17. En deuxième lieu, il résulte de ce qui précède que le moyen tiré de l'exception d'illégalité du refus de séjour et de la décision portant obligation de quitter le territoire français et de ce que la décision attaquée serait illégale compte tenu de l'illégalité de cette dernière décision ne peut qu'être écarté.

18. En troisième lieu, eu égard aux conditions du séjour de la requérante en France, telles que décrites au point 14, la décision en litige n'apparaît pas entachée d'erreur manifeste d'appréciation au regard de ses conséquences sur la situation personnelle de l'intéressée.

En ce qui concerne la décision fixant le pays de renvoi :

19. En premier lieu, il résulte de ce qui précède que le moyen tiré de l'exception d'illégalité du refus de séjour et de ce que la décision attaquée serait illégale compte tenu de l'illégalité de la décision portant obligation de quitter le territoire français ne peut qu'être écarté.

20. En second lieu, la requérante soutient qu'elle a fui la Guinée pour se soustraire à un mariage forcé ainsi qu'au risque d'excision et qu'elle a été la victime de violences sexuelles, de sorte que la décision attaquée méconnait l'article 3 de la convention européenne de sauvegarde des droits de l'homme et des libertés fondamentales, qui énonce que " Nul ne peut être soumis à la torture ni à des peines ou traitements inhumains ou dégradants ", l'article L. 721-4 du code de l'entrée et du séjour des étrangers et du droit d'asile, qui énonce que " Un étranger ne peut être éloigné à destination d'un pays s'il établit que sa vie ou sa liberté y sont menacées ou qu'il y est exposé à des traitements contraires aux stipulations de l'article 3 de la Convention européenne de sauvegarde des droits de l'homme ", ainsi que l'article 33 de la convention de Genève du 28 juillet 1951 relative au statut des réfugiés.

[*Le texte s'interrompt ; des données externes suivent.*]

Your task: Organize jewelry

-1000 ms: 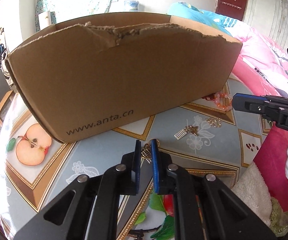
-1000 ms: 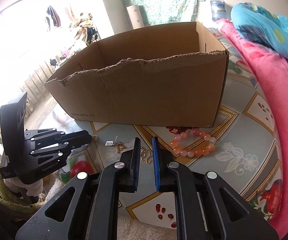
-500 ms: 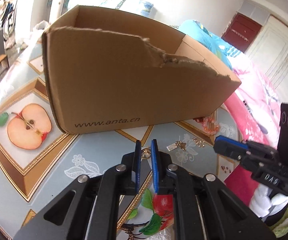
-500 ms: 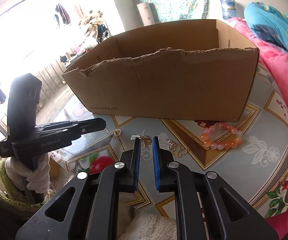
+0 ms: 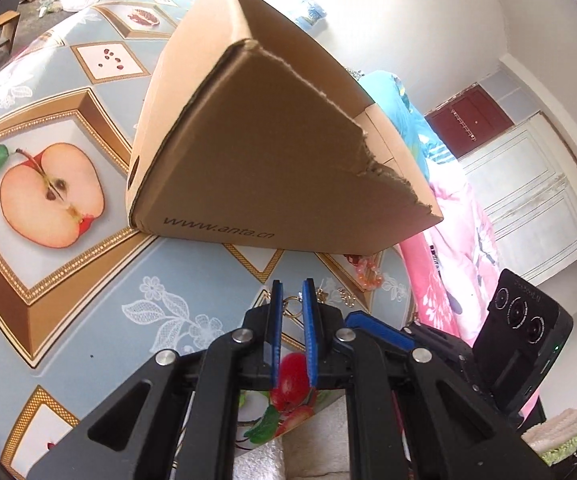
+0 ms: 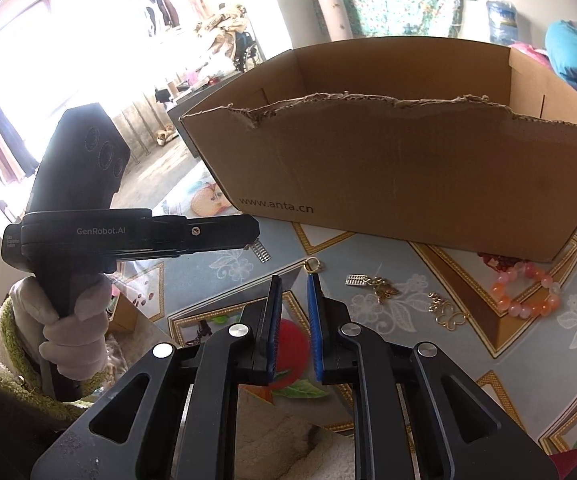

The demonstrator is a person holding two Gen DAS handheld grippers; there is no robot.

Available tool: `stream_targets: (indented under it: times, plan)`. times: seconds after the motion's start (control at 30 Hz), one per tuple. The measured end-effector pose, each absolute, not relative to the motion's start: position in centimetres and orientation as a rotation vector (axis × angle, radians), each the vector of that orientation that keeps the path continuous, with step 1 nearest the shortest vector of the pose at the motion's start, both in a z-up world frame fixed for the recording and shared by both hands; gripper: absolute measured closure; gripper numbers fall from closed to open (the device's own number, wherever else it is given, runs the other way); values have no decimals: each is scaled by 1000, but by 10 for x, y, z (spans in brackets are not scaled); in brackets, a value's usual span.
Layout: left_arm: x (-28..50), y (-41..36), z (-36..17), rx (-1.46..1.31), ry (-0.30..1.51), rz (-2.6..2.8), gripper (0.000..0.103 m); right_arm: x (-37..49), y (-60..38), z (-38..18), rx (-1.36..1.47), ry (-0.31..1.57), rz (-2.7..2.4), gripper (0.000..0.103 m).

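Note:
My left gripper point(image 5: 292, 286) is shut on a small gold earring point(image 5: 291, 307). From the right wrist view its ladder-like pendant point(image 6: 261, 251) hangs at the left gripper point(image 6: 250, 238) tip, in front of the cardboard box point(image 6: 408, 168). My right gripper point(image 6: 294, 280) stands slightly open with nothing between its pads, and a gold ring point(image 6: 308, 267) lies on the table just past its right fingertip. To its right lie another abacus-charm earring point(image 6: 368, 282), a gold clover charm point(image 6: 446, 312) and a pink bead bracelet point(image 6: 516, 312). The box point(image 5: 280, 152) looms close ahead, tilted in the left wrist view.
The fruit-print tablecloth point(image 5: 88, 280) covers the table. A pink blanket point(image 5: 456, 240) lies to the right beyond the table edge. A white-gloved hand point(image 6: 76, 320) grips the left tool's handle at lower left. The right gripper point(image 5: 362, 320) sits close beside my left fingers.
The left gripper rolled and swung leftward toward the box's near corner, keeping hold of the earring. The right gripper slid left, away from the bracelet toward the gold ring.

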State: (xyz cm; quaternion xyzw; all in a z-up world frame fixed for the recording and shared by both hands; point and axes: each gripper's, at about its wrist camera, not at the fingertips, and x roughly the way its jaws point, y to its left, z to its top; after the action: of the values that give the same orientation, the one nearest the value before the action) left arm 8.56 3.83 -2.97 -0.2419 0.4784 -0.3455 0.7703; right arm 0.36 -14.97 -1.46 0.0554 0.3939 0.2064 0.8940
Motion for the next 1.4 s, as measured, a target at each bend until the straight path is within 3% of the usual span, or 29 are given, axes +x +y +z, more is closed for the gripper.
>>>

Toutefois, n'ayant pas la qualité de réfugié, la requérante ne peut utilement invoquer les stipulations de l'article 33 précité. En outre, elle n'apporte pas d'élément susceptible d'établir qu'il existerait des motifs sérieux et avérés de croire qu'en cas de retour dans son pays d'origine elle se trouverait personnellement exposée aux risques qu'elle invoque, alors qu'au demeurant sa demande d'asile a été rejetée par la Cour nationale du droit d'asile. Par suite, le moyen tiré de la méconnaissance des textes précités ne peut qu'être écarté. Pour les mêmes motifs, cette décision n'apparaît pas entachée d'erreur manifeste d'appréciation au regard de ses conséquences sur la situation personnelle de l'intéressée, à supposer le moyen soulevé.

D E C I D E

Article 1er : Il n'y a pas lieu de statuer sur la demande d'admission provisoire à l'aide juridictionnelle de Mme A.

Article 2 : La requête de Mme A, est rejetée.

Article 3 : Le présent jugement sera notifié à Mme C A et au préfet de la Seine-Saint-Denis.

Rendu public par mise à disposition au greffe le 13 septembre 2022.

Le magistrat désigné par le président

du tribunal,

Signé

D. DLa greffière,

Signé

S. Saibi

La République mande et ordonne au préfet de la Seine-Saint-Denis en ce qui le concerne et à tous commissaires de justice à ce requis en ce qui concerne les voies de droit commun contre les parties privées, de pourvoir à l'exécution de la présente décision.